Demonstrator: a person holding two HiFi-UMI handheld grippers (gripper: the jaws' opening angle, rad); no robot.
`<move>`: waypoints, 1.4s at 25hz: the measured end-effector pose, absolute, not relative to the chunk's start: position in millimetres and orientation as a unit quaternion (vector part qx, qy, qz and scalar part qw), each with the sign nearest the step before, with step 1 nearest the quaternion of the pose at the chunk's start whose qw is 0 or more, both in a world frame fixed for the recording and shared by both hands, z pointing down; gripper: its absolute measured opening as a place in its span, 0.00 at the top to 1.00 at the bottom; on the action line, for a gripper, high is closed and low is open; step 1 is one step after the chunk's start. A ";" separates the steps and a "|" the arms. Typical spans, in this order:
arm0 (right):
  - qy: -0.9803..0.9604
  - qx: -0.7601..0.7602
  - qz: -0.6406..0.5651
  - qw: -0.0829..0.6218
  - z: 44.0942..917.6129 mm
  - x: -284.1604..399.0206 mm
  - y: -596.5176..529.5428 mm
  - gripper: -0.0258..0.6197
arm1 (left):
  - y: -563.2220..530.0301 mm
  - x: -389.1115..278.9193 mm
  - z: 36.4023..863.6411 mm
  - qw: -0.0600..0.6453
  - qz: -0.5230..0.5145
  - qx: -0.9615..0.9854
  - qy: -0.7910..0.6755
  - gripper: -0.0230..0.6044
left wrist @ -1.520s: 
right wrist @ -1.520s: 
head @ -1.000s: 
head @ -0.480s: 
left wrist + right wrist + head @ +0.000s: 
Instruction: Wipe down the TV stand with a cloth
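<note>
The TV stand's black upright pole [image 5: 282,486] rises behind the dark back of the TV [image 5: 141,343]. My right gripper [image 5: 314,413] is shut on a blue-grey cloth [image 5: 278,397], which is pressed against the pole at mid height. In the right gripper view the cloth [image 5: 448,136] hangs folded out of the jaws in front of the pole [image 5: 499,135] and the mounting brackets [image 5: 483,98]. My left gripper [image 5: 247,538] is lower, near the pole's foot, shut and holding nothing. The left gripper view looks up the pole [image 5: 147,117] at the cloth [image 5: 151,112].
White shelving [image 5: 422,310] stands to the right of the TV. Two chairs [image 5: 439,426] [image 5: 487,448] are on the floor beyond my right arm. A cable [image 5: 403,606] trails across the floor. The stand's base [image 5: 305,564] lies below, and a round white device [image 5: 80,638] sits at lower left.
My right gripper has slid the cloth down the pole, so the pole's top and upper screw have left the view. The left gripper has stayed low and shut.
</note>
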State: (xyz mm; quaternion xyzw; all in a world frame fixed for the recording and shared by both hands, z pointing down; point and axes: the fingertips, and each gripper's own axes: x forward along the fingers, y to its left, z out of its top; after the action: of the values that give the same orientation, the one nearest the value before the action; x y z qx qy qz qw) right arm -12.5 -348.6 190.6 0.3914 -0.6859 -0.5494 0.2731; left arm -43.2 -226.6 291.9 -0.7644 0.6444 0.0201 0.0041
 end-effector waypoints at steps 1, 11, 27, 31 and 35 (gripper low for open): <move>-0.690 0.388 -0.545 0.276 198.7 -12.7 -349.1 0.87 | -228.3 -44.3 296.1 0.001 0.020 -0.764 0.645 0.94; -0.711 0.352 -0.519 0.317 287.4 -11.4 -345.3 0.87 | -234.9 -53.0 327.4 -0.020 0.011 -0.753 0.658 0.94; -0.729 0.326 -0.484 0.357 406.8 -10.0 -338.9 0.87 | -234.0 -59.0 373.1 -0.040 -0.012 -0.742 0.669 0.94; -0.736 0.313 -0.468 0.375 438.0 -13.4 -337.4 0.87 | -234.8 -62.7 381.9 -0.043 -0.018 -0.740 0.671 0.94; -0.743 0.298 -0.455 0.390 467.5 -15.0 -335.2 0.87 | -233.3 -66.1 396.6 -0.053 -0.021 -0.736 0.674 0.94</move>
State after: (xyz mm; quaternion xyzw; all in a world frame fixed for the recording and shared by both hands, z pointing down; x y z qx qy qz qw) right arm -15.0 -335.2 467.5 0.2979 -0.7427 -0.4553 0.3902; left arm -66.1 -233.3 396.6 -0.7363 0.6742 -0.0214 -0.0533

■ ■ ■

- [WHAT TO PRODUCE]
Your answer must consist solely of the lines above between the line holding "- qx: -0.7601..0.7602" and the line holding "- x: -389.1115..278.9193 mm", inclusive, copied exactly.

- [ANSWER SPACE]
  - qx: -0.7601..0.7602
  - qz: -0.6406..0.5651
  - qw: -0.0829..0.6218
  - z: 44.0942..917.6129 mm
  - x: -284.1604..399.0206 mm
  - y: -596.5176..529.5428 mm
  - gripper: -0.0258..0.6197
arm1 (left):
  - y: -563.2220..530.0301 mm
  - x: -389.1115..278.9193 mm

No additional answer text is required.